Die Deutsch-Türkische Industrie- und Handelskammer (TD-IHK) setzte kürzlich ihre Veranstaltungsreihe „der Runde Tisch“ fort und lud dazu Vertreter aus Industrie und Medien ein. Im Gebäude der Friedrich-Ebert-Stiftung in Berlin wurde nicht nur über die ungleiche Behandlung von Einwanderern gesprochen, auch der Umgang mit den hier lebenden Deutsch-Türken und mit Flüchtlingen wurden thematisiert. Es gab einen eindeutigen Konsens: Die Beziehungen zwischen der Türkei und Deutschland sind einmalig und bieten viel Platz nach oben.

Willkommenskultur wichtig für die Wirtschaft



„Investitionen brauchen Willkommenskultur“, sagt Tamer Ergün Yikici, Vorstandsmitglied der TD-IHK und Geschäftsführer des deutsch-türkischen Senders Radyo Metropol FM. Bereits jetzt seien 5200 deutsche Unternehmen in der Türkei aktiv, so Yikici.



Im Jahr 2013 betrug das bilaterale Handelsvolumen 33,7 Milliarden Euro. Doch auch die Willkommenskultur ist gesellschaftlich vielschichtig. Während die Bundesregierung angestrengt versucht, junge Arbeitskräfte ins Land zu locken und diesen den Arbeitsmarktzugang erleichtert, haben es weniger gut Ausgebildete oder Migranten in Deutschland schwer. Während die einen häufig keinen Job finden, werden die anderen gerne schon an der Grenze abgewiesen. Ein Grund für die schwindende Anzahl von Fachkräften ist auch der demographische Wandel. Angeheizt wird die Diskussion nicht zuletzt auch durch Politiker. Der ehemalige Innenminister Hans-Peter Friedrich hatte Migranten als Wirtschaftsflüchtlinge und Sozialhilfeflüchtlinge verunglimpft, berichtet das Wallstreet Journal. Von solchen Ängste würde sich auch die AfD ernähren, stellte Yikici fest.

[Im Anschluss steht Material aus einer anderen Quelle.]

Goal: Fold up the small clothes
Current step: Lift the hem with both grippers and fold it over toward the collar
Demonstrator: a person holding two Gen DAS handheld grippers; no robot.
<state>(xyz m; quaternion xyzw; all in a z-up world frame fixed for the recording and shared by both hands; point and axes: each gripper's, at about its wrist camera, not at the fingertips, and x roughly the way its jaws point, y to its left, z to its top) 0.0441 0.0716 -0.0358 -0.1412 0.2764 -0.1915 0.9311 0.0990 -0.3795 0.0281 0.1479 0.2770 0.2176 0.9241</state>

Integrationsdebatte profitiert nicht von Willkommenskultur

„Die Integrationsdebatte und die Werbung von Fachkräften verlaufen getrennt“, sagt Prof. Dr. Roland Roth. Der Integrationsforscher stellte fest, dass die beschworene Willkommenskultur der deutschen Behörden besonders der Werbung von Fachkräften diene, aber bei der Integrationsdebatte nicht anzutreffen sei. Man könne in Deutschland nicht von einer Willkommenskultur sprechen, da sie von Deutschen in ihrem Alltag nicht beherzigt würde, so Roth. Als Beispiele des Scheiterns nannte er den Umgang mit Flüchtlingen, die oft ungern gesehen sind oder abgeschoben werden. Aber auch die Situation auf dem Arbeitsmarkt sei schwierig. „Bewerber mit Migrationshintergrund haben bei gleicher Qualifikation schlechtere Einstellungschancen“, sagt der DGB-Bundesvorstand Volker Roßocha. Die Antidiskriminierungsstelle des Bundes (ADS) informiert, „dass allein die Angabe eines türkischen Namens ausreicht, die Chance auf ein Vorstellungsgespräch um 14 Prozent zu senken, in kleineren Unternehmen sogar um 24 Prozent“. Häufig wenden sich allein erziehende Frauen und Menschen über 50 Jahre, die wegen ihres Familienstandes oder ihres Alters benachteiligt werden, an die Antidiskriminierungsstelle des Bundes.

Die Charta der Vielfalt

Ein positives Beispiel sei die Stadt Celle, so der Gewerkschafter. Seitdem man dort die Bewerbungsverfahren anonymisiert habe und weder Bild noch Namen mehr sehen würde, wäre die Anzahl der eingestellten Zahl der Azubis auf ungefähr 50 Prozent geklettert. Ein Schritt in diese Richtung ist auch die „Charta der Vielfalt”, die von vielen Bundesbehörden unterschrieben wurde. Auch die Berliner Polizei sucht händeringend nach Mitarbeitern mit Migartionshintergrund.

Wie schwierig es um die Willkommenskultur in Deutschland steht, zeige auch der Fakt, dass es nur in drei Bundesländern Stellen gäbe, bei denen man Diskriminierung melden könne, so der Wissenschaftler Roth. Dazu gehören Brandenburg, Nordrhein-Westfalen und Berlin. Als positives Beispiel von Willkommenskultur nannte er auch den Landkreis Hanau in Hessen, hier habe man sich in der Vergangenheit für Migranten und Asylsuchende außerordentlich engagiert.